Mechanics that work together

  • Splatoon has a gun to shoot paint to create a path, you can swim on this path that refills the paint gun, this 2 mechanics work perfectly together. Using 1 mechanic alone doesn't make sense, both together create a unique experience.

Checkpoints

  • Ori and the Blind Forest give the control to the player to make checkpoints, this way saving your game is a strategic choice because it takes away some power when you save, and that power can be used to do powerful attacks later on. So, you should plan out the saves. This is different from going to a menu and saving periodically.

Resting in-game time

  • Life is Strange and Uncharted 2: Among Thieves, in combat games, it can get exhausting to constantly be in combat. In emotional games, it can be taxing to be in the game. So, the only way for the player to take a break is to stop playing and come back to it. The other way used in the above games is to let the game character take a break. Sit down. Take a breath of fresh air. Walk a town in silence and thought. Be alone. The rest creates a break for the player as well.


Genres

Horror

  • Many horror games fall into action adventure with horror as a component instead of it being a purely horror experience.
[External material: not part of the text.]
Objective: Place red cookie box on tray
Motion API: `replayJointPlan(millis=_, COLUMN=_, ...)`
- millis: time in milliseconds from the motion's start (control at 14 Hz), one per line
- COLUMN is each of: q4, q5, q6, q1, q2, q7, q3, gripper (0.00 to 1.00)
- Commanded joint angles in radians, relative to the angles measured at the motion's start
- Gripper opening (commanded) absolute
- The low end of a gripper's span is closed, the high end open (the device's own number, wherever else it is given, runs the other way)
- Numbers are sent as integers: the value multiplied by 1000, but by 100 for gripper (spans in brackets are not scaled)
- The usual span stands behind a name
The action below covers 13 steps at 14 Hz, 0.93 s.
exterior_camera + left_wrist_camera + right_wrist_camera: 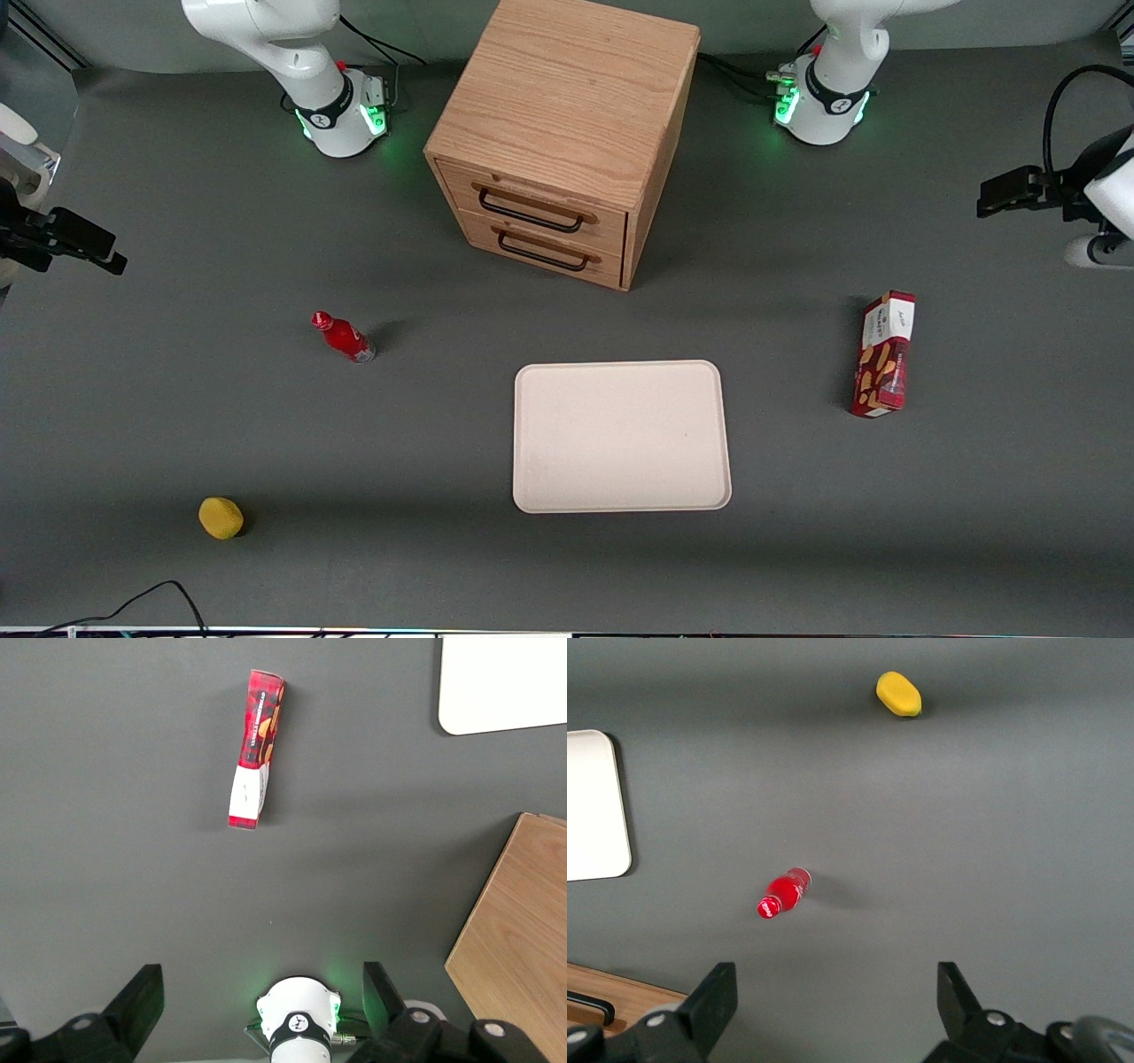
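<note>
The tool [257, 1001] is up high over the working arm's end of the dark gray surface [177, 425]. Its two fingers [142, 997] are spread wide, and nothing is between them. It touches nothing.

The red cookie box [884, 354] stands on its long thin side on the surface, well below the tool and a bit nearer to the front camera than the tool is. It is not in the tool's grip. The white end of the box points to the arm's base [299, 1020]. The red end with the cookie pictures points the other way.

The tray [620, 436] lies flat on the surface, farther from the tool than the box is. It sits toward the middle of the surface, well apart from the box. Its top is bare.

The wooden drawer cabinet [563, 133] stands near the arm's base, beside the space under the tool. Both drawers are shut.

A small red bottle [344, 337] and a yellow thing [221, 517] lie far from the tool, toward the parked arm's end of the surface.
</note>
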Motion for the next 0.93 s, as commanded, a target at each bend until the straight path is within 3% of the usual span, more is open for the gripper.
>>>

  • Horror is a psychological experience, it’s a trait in humans due to evolution that make us feel hopeless and scared. It’s a situation that we can’t get out of and are forced to be in.

  • In horror, the villain is more interesting that the protagonist. For this we need to create a compelling negative character. The character requires mystery because half of horror is the state of not knowing. 

  • That’s why horror games get ruined when a sequel is made, since now we know the answer. The mystery is already solved.